Some people gamble in Reno, others eat hamburger. Perhaps the odds of winning or loosing are about the same. Steve Timko from the Reno Gazatte-Journal reported on the continuing problem of Salmonella-tainted burger (remember, Salmonella in hamburger is not considered an adulterant). According to the Gazatte-Journal, three people in Nevada might have contracted a drug-resistant strain of Salmonella by eating ground beef from Safeway, health officials reported. The three are among 38 nationwide who the U.S. Department of Agriculture said contracted a strain of salmonella called Newport in Nevada, California, Arizona and Idaho between Sept. 19 and Nov. 5. In Nevada, one person with Salmonella Newport lived in Washoe County, one in Douglas and a third in Clark County, said Dr. Ihsan Azzam, the Nevada state epidemiologist.
"Our findings do not show 100 percent positively that it is Safeway ground beef," Azzam said. "Our findings are suggesting a product from Safeway is a cause." Azzam said one is a senior citizen, one an infant and the third a young person.

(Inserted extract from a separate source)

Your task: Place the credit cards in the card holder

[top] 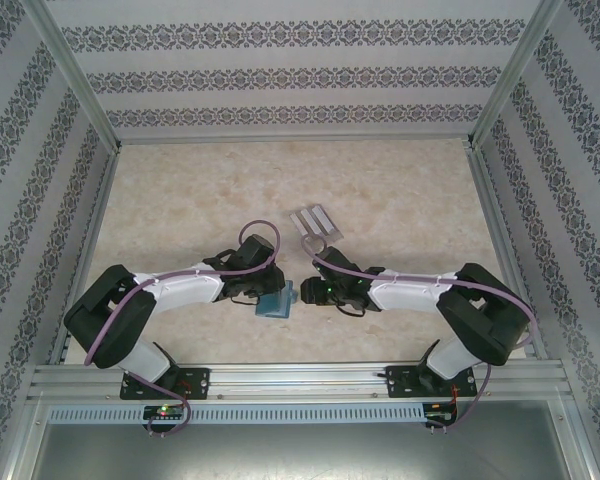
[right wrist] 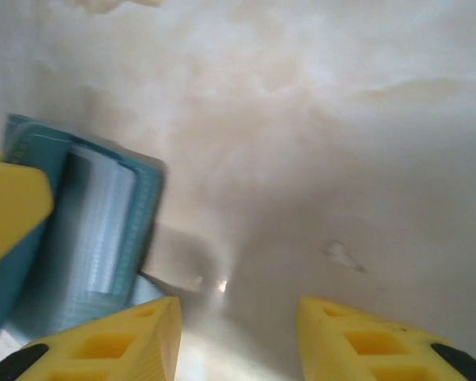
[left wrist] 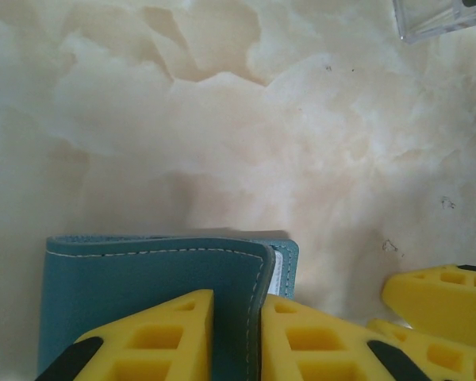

Safeway issued one of the most disingenuous statements Thursday noting the USDA did not issue a recall (But Safeway urges you to throw it away), and there’s no test that shows the ground beef was contaminated (Although their customers became ill). Again, why do they think the public is so stupid?
Now talk about gambling odds, according to the USDA’s Economic Research Service, in 2004, the average American consumed 60.1 pounds of cattle meat, of which about 59% was hamburger. Also, in 2004 there were about 275,000,000 Americans. In the last statistic I could find, a 1987 study tested for the presence of E. coli O157:H7 in supermarket meats (mostly ground meats). The bacteria was found in 3.7 percent of beef, 1.5 percent of pork, 1.5 percent of chicken and turkey, and 2.0 percent of lamb samples tested. While 6.4 percent of ground-beef samples tested by the USDA harbored Salmonella in 1998, only 2.8 percent did in 2001. So, what are your odds of eating contaminated hamburger? Well, I’ll let you do the math and place your bets.
Here is a quote of mine form CFO Magazine A Better Burger Industry – Scared Straight. This interview was in May of this year before we really began to see the “uptick” in hamburger recalls and illnesses:
"Seattle attorney William Marler earns his living suing food producers and restaurants suspected of selling contaminated food. In 1995, he won a $15.6 million settlement on behalf of Brianne Kiner, who suffered severe E. coli–related health problems after eating an undercooked hamburger from a Jack in the Box restaurant. Lately, though, he’s not earning much money on the back of the burger trade, and for that he credits the meat-packing industry for embracing end-product testing of its products for pathogens, partly in response to customer demand."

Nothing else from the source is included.